Instructions to follow
Please repeat only the lines below starting at the line that holds "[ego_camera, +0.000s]" and ending at the line that holds "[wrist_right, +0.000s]", exactly, with both of those lines included and every picture omitted.

Material supplied
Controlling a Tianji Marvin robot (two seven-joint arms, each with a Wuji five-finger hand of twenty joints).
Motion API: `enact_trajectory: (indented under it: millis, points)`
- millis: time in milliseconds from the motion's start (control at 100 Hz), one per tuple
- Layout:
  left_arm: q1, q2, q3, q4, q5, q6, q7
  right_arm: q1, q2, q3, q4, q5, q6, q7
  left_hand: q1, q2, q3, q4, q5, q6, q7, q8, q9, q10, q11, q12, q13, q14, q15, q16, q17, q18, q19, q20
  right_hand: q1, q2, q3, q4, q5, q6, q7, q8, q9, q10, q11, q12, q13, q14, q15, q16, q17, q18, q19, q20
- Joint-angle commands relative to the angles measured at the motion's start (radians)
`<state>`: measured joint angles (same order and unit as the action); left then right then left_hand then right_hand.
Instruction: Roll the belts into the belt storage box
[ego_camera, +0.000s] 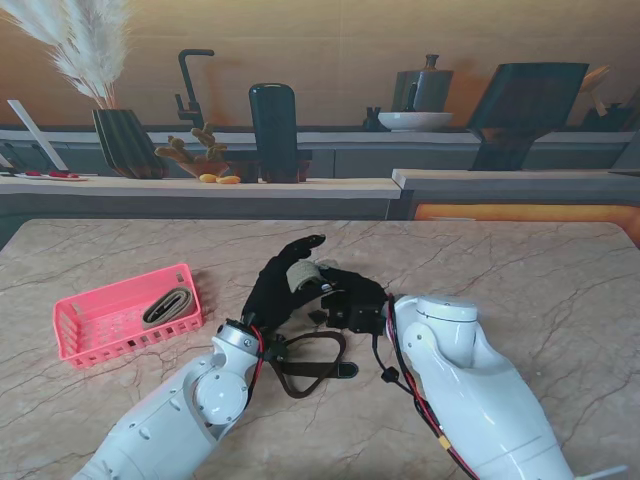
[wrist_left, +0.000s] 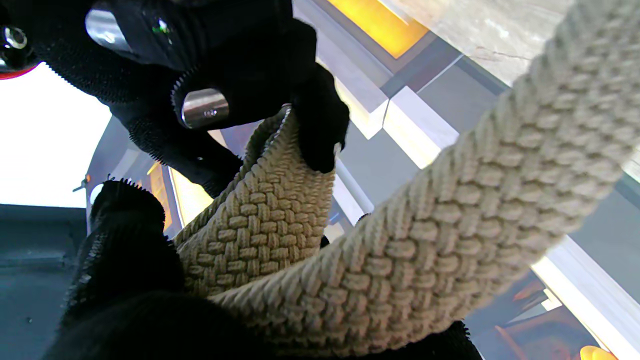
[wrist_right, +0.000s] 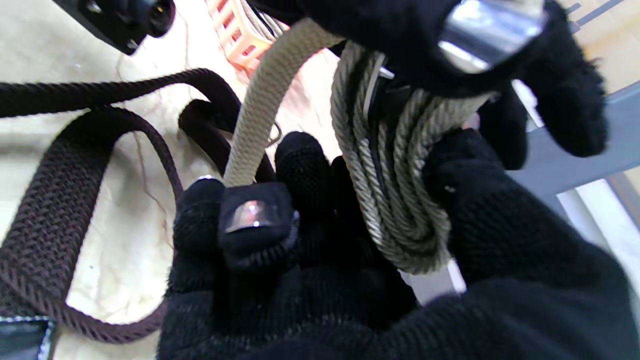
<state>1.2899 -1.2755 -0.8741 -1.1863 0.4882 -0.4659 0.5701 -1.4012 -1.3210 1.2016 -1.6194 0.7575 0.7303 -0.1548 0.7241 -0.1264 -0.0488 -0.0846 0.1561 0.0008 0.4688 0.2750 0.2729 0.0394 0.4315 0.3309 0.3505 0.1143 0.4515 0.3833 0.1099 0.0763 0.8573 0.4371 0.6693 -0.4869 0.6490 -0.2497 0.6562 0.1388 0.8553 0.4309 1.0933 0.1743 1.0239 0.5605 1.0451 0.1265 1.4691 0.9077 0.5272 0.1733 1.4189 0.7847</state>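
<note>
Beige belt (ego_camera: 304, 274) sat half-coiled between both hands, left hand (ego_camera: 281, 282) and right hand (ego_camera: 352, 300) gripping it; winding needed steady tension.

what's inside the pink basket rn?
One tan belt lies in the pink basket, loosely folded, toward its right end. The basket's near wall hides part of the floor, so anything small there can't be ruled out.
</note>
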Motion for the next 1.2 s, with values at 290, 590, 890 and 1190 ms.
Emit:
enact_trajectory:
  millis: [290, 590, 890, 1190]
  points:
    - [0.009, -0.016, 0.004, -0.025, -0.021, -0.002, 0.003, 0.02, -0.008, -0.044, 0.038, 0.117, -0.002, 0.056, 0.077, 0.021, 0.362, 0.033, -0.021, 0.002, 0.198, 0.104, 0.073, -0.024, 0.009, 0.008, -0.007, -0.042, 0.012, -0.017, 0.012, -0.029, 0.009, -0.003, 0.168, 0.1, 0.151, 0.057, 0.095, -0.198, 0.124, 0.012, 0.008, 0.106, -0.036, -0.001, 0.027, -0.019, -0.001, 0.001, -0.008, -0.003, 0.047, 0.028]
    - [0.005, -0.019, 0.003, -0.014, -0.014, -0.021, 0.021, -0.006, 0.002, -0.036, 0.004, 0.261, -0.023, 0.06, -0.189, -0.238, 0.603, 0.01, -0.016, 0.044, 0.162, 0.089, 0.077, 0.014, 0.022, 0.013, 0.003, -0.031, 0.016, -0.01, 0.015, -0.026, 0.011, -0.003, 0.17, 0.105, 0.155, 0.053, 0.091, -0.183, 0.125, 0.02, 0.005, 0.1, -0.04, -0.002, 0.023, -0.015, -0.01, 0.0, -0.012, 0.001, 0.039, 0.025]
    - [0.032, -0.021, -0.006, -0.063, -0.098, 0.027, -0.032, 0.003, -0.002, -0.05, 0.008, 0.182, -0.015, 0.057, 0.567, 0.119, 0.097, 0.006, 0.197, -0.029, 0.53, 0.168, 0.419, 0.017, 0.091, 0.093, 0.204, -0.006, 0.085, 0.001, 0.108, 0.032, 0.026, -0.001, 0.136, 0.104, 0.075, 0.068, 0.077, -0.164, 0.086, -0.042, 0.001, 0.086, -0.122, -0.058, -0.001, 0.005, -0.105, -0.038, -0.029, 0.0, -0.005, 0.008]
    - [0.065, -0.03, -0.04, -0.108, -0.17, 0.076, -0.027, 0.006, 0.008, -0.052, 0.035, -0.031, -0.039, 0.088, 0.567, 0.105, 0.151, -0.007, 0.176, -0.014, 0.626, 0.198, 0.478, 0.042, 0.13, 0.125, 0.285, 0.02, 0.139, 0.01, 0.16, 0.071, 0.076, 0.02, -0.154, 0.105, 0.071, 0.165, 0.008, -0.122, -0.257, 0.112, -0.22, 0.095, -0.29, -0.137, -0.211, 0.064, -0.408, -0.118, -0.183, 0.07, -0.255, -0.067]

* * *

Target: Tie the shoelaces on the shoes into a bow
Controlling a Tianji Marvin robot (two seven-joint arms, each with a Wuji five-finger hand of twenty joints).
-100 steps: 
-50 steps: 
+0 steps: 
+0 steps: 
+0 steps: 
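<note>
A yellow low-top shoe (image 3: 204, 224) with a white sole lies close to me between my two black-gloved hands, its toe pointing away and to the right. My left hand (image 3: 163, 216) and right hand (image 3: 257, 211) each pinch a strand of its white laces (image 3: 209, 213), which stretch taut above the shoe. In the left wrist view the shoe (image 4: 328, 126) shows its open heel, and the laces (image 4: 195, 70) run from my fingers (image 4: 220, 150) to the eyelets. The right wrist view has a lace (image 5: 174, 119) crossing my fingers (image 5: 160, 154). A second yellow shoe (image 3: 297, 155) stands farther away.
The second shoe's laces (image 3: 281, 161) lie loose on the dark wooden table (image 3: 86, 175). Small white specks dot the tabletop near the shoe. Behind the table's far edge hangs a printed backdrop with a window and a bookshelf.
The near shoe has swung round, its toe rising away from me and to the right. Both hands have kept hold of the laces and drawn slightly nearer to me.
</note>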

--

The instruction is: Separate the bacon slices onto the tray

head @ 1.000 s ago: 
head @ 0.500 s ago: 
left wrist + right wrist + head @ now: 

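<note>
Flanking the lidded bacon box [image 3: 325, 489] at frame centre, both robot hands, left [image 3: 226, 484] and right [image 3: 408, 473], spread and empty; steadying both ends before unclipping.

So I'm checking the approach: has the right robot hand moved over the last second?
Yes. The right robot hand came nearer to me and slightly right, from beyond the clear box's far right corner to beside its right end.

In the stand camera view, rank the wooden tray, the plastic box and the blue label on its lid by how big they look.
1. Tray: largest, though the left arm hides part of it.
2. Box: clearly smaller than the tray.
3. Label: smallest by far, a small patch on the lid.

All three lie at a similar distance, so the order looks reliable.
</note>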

Task output
[ego_camera, +0.000s] 
[wrist_left, +0.000s] 
[wrist_right, +0.000s] 

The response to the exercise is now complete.